Depuis que mon père était professeur à la Sorbonne, la direction recevait diverses plaintes d’élèves et de parents d’élèves. Un cours sur deux, il insultait Dieu et les trois religions monothéistes. Le responsable du département le suppliait d’arrêter, de garder ses insultes pour les discussions au café ou ses articles, mais dans l’enceinte de son université, ce n’était pas possible. Il lui a même adressé trois avertissements mais mon père ne pouvait pas s’arrêter, c’était plus fort que lui, il traitait même le Prophète de partouzeur, « c’est la vérité alors je ne peux pas m’empêcher de la dire » disait-il au responsable. Il s’est fait débaucher.

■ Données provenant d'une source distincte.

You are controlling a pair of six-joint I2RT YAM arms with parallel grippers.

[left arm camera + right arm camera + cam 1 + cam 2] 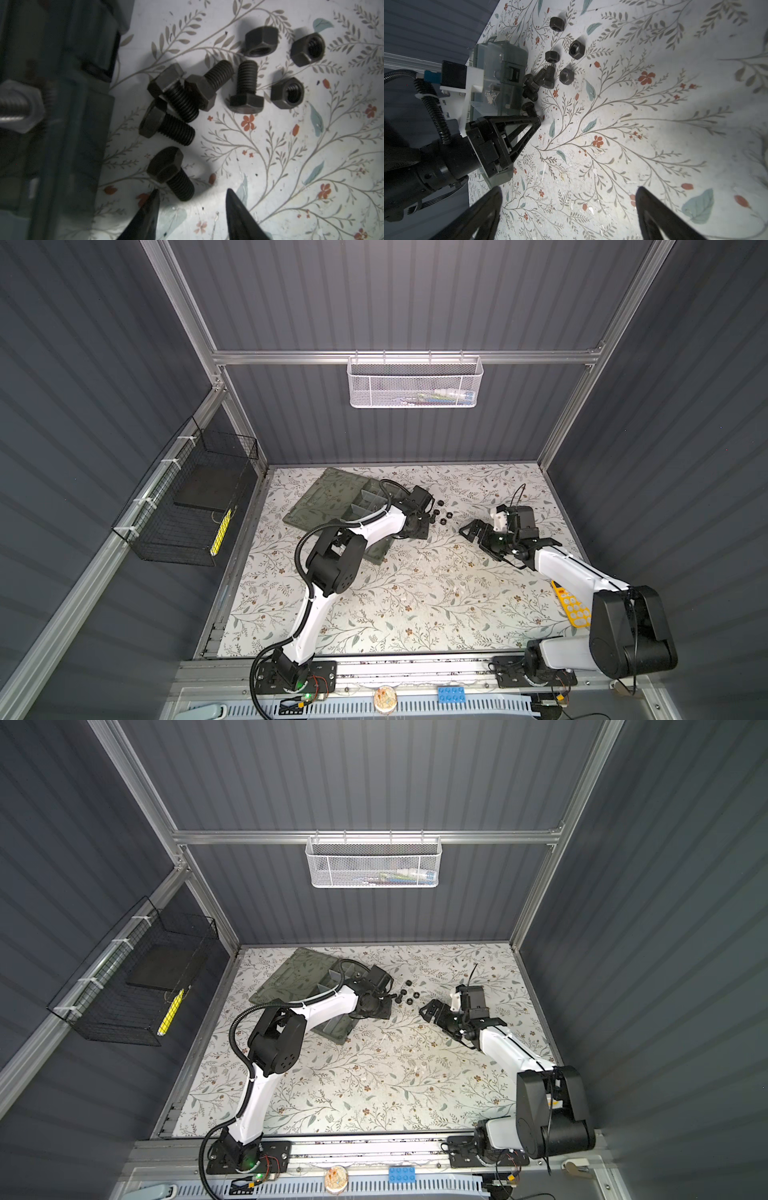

Comme un adolescent, mon père tire une grande fierté de s’être fait renvoyer de l’université. Bien avant le début de nos enregistrements, il m’avait raconté cette anecdote plus d’une dizaine de fois. Je m’étais même inspiré de son histoire dans mon premier roman, Le Nez juif.
Une fois imprimé, j’avais glissé un exemplaire du livre dans la boîte aux lettres de mes parents. Les nuits d’après, mon père ne dormait plus. Je me souviens encore de l’appel de ma mère : « Sabyl, ton père a la nausée. Il vomit partout depuis quelques jours, il ne se rend plus au bureau, tu dois faire quelque chose ! » Mon père était persuadé que des islamistes allaient le reconnaître dans le personnage et le tuer en pleine rue. Que j’allais mourir aussi. Il n’avait rien trouvé d’autre à faire qu’appeler mes éditeurs et, sans me prévenir, leur proposer de payer un nouveau tirage des trois mille exemplaires pour supprimer la phrase autour du Prophète, suggestion que mes éditeurs avaient évidemment déclinée, essayant de rassurer mon père tant bien que mal.